■ Exercise goal
In the material below, the lines containing the word "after" are required; copy each of them.

■ Dataset extract
::::

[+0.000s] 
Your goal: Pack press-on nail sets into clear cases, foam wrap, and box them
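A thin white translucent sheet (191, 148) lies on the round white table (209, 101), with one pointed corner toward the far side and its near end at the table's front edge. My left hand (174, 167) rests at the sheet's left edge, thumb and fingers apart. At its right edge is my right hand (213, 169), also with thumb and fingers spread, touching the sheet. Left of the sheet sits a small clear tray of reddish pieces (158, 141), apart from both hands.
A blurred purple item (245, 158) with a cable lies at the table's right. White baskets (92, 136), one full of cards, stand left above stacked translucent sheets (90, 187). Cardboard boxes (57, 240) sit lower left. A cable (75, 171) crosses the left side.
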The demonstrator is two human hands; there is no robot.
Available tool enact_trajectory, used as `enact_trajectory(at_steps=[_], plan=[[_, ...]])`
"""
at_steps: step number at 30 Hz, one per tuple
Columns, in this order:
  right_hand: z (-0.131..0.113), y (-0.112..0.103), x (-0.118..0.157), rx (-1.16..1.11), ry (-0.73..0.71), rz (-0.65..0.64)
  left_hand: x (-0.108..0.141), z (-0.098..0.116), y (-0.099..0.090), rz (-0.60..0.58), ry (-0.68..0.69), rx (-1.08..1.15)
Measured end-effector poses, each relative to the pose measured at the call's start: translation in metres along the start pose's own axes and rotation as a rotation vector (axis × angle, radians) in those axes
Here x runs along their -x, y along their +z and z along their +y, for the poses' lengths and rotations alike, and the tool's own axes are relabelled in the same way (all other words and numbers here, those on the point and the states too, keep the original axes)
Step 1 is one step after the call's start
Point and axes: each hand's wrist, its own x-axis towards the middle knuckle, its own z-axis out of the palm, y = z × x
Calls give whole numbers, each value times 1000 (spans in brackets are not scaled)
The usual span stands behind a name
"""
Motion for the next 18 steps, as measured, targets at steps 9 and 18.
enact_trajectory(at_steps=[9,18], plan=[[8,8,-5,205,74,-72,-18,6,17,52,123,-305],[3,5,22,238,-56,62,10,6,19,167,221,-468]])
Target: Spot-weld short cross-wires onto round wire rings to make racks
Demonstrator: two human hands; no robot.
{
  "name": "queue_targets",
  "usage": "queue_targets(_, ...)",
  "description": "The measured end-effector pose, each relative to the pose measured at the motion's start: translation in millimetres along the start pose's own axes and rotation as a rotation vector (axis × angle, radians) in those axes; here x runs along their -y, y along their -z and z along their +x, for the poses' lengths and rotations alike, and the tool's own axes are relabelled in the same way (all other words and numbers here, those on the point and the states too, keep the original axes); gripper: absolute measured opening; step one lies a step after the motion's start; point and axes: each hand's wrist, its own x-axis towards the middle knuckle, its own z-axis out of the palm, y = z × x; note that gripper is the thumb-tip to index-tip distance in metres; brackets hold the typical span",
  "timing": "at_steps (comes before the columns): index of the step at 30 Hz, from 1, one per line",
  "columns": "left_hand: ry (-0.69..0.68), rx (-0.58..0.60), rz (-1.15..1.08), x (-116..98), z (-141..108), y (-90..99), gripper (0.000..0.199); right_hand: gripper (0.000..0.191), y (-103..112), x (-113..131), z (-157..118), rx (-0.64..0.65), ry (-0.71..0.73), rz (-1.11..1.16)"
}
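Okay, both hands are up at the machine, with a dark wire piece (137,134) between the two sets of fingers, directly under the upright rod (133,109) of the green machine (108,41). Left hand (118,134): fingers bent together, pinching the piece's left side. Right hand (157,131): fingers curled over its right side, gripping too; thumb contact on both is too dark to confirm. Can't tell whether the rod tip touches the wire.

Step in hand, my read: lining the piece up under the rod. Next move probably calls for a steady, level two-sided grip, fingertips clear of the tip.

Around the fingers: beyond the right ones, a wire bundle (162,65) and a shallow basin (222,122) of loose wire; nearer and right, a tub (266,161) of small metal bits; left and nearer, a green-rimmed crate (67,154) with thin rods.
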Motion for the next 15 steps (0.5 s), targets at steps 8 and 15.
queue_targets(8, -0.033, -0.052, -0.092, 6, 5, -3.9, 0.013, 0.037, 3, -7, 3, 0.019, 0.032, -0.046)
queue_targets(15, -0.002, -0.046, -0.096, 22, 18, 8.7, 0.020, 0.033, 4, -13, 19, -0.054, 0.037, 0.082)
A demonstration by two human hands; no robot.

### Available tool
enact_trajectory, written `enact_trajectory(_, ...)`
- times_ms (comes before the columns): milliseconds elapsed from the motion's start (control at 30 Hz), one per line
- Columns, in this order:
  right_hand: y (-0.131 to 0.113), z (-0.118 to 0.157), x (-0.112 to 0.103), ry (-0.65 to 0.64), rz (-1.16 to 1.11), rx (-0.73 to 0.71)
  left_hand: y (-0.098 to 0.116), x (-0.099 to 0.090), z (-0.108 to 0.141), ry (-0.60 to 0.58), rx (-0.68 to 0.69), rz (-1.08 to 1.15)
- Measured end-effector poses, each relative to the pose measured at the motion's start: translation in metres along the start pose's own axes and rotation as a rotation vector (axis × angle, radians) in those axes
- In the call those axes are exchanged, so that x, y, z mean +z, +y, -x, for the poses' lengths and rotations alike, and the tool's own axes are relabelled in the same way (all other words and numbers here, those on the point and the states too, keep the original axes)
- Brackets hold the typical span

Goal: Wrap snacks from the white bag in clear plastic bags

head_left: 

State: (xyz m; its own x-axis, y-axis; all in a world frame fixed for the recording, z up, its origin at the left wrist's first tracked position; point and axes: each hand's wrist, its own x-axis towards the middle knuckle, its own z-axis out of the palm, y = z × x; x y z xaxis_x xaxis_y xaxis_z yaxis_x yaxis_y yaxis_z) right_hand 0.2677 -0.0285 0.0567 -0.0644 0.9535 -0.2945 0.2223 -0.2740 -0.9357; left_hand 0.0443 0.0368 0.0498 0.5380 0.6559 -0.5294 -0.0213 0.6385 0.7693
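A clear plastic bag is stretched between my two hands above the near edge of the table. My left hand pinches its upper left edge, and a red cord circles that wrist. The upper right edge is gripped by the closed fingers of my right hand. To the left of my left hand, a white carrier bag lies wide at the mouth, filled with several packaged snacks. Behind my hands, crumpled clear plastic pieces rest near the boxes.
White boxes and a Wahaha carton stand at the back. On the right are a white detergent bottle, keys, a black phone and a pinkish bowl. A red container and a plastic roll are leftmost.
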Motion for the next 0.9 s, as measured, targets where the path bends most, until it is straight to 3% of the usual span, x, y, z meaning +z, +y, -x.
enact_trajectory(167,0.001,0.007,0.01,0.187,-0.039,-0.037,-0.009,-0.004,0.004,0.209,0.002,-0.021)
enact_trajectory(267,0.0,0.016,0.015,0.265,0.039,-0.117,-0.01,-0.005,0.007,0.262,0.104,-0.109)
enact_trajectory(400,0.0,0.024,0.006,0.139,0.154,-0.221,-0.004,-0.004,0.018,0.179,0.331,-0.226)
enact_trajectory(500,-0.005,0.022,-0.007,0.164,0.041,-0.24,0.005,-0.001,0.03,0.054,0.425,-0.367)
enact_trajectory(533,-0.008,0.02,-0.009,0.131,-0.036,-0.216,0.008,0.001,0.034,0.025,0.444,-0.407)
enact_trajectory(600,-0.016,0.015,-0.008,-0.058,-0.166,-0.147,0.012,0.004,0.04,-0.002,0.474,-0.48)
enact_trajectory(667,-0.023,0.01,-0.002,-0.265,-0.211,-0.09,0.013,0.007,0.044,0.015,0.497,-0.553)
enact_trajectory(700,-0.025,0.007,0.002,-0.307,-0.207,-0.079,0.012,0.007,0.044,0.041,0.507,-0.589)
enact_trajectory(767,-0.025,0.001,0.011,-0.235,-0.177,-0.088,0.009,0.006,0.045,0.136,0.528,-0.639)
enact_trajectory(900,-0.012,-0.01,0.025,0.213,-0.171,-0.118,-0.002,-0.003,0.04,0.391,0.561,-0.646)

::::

■ Task response
Step 1 is one step after the call's start
  "description": "The measured end-effector pose, each relative to the pose measured at the motion's start: translation in millimetres along the start pose's own axes and rotation as a rotation vector (axis × angle, radians) in those axes; here x runs along their -y, y along their -z and z along their +x, for the poses' lengths and rotations alike, and the tool's own axes are relabelled in the same way (all other words and numbers here, those on the point and the states too, keep the original axes); gripper: absolute measured opening; step one lies a step after the motion's start; point and axes: each hand's wrist, its own x-axis towards the middle knuckle, its own z-axis out of the palm, y = z × x; note that gripper is the thumb-tip to index-tip distance in metres; brackets hold the typical span",

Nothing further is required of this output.